Two hundred fifty-five participants with LDH with radiculopathy will be randomly allocated to each group. The number of cases allocated to each center is provided in Fig. 1.

Fig. 1
figure 1

Study flow diagram of trial participation

Ethics approval

The study design and procedures were approved by the IRB of Shuguang Hospital Affiliated to Shanghai University of TCM (Approval Number: 2020-850-57-01), and protocol version 2.1/20210120 is currently active. Protocol version 1.0/20200821 was revised to include urine HCG testing of women of childbearing age during subject screening. The procedures followed the Declaration of Helsinki from 1975, as revised in 2000.

Patient and public involvement

Five hundred ten participants with LDH with radiculopathy will be recruited in the four research centers through official hospital websites, offline advertising, and project participants’ self-media recruitment advertisements from October 2020 to September 2022 and by referral from an orthopedic surgeon and a physiotherapist in every center. The number of subjects was sufficient to support the successful completion of the project according to the number of related patients in recent 5 years in the four research centers. A flow chart of trial participation is provided in Fig. 1. The flowchart for participant identification, inclusion, study design, interventions, assessments, and follow-up are shown in Table 1. Personal information about potential and enrolled participants will be collected by outpatient doctors.

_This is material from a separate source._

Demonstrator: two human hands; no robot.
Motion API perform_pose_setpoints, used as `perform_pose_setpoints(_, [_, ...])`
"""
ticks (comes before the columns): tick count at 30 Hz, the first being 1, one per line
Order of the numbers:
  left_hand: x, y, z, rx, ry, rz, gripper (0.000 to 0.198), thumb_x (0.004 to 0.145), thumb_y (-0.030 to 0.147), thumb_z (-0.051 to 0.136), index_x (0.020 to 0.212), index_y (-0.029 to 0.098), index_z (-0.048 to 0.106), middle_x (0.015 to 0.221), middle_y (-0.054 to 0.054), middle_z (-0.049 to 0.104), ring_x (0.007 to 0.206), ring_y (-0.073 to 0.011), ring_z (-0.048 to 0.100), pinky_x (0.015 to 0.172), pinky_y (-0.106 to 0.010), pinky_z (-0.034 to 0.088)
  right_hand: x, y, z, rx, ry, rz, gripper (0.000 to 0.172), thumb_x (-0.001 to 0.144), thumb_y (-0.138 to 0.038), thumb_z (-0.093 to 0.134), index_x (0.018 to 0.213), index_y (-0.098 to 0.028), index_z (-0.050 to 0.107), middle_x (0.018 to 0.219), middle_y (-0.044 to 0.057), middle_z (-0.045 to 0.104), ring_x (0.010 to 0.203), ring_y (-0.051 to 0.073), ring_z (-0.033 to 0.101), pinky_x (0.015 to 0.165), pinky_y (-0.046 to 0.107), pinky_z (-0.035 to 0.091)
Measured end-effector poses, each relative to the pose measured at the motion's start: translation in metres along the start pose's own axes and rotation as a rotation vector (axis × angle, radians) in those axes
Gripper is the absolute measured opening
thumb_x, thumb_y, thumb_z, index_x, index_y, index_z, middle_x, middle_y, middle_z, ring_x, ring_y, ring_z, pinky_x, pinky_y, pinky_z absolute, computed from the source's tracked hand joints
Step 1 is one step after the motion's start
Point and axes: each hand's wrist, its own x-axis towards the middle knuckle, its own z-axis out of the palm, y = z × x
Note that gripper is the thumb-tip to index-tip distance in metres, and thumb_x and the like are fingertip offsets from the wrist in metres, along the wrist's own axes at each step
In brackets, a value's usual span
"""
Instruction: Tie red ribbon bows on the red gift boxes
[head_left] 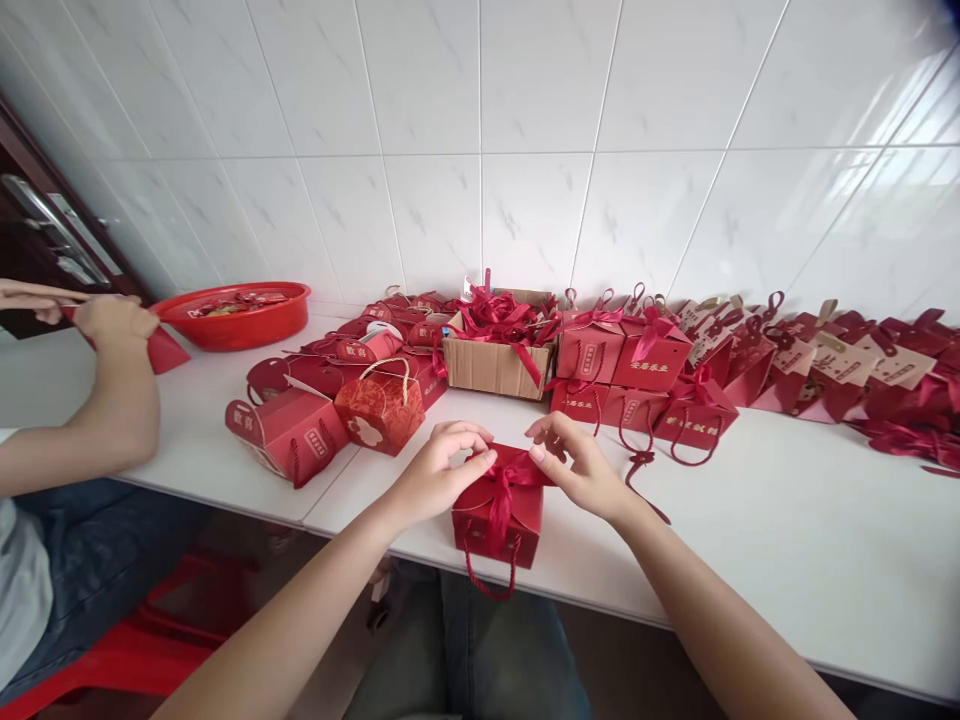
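A red gift box [487, 525] with a twisted cord handle sits in front of me at the table's front edge. A glossy dark-red ribbon [501, 500] is tied in a bow across its top, one tail hanging down the front. My left hand [442, 465] is at the bow's left side, thumb and fingertips closed on the ribbon. On the right side, my right hand [577, 465] pinches the ribbon between thumb and curled fingers. The fingertips partly cover the bow's loops.
Behind stands a cardboard box [499, 368] heaped with ribbons. Finished-looking red boxes [652, 360] are stacked right of it; others [289, 435] lie left. A red basin [240, 325] holds small packets. At far left, another person's hand [116, 320] works on a red box.
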Motion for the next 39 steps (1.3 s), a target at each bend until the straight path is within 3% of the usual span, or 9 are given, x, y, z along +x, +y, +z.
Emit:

The outcome data will be retained in the custody of the independent statistician, and all data will be aggregated and maintained by the supervising doctor to protect confidentiality after the trial.

Table 1 Flowchart of enrollment, intervention, data collection, and follow-up

The supervising doctor will have access to the final trial dataset and disclosure of contractual agreements that limit such access for investigators.

Inclusion criteria

(1) 20 to 70 years old. (2) Met the diagnostic criteria of lumbar disc herniation with radiculopathy by Tian Wei et al. [15]. (3) ODI ≥ 10. (4) The course of the condition is more than 3 months and has not improved with conservative therapy for more than 6 weeks. (5) Voluntarily participated in this trial and signed the informed consent form.

Exclusion criteria

(1) Tuberculosis, cancer, severe osteoporosis, acute infectious diseases, acute suppurative inflammation, severe cardiovascular, cerebrovascular, liver, kidney, hematopoietic, digestive system diseases, or mental disorders. (2) Definite lumbar segmental instability or developmental lumbar spinal stenosis. (3) Current pregnancy or is prepared to get pregnant. (4) Received other treatment at the same time. (5) Those who participated in other clinical trials within 3 months.

Withdrawal criteria

(1) The researcher considered unsuitable for participating in the trial, (for example, unable to correctly understand the questionnaires, inconvenient to follow-up for living in other provinces). (2) The subjects disobeyed the trial plan and combined with other drugs. 3) Serious adverse reactions. (4) The patients’ complaints continued to increase, which proved that trial participation was not suitable.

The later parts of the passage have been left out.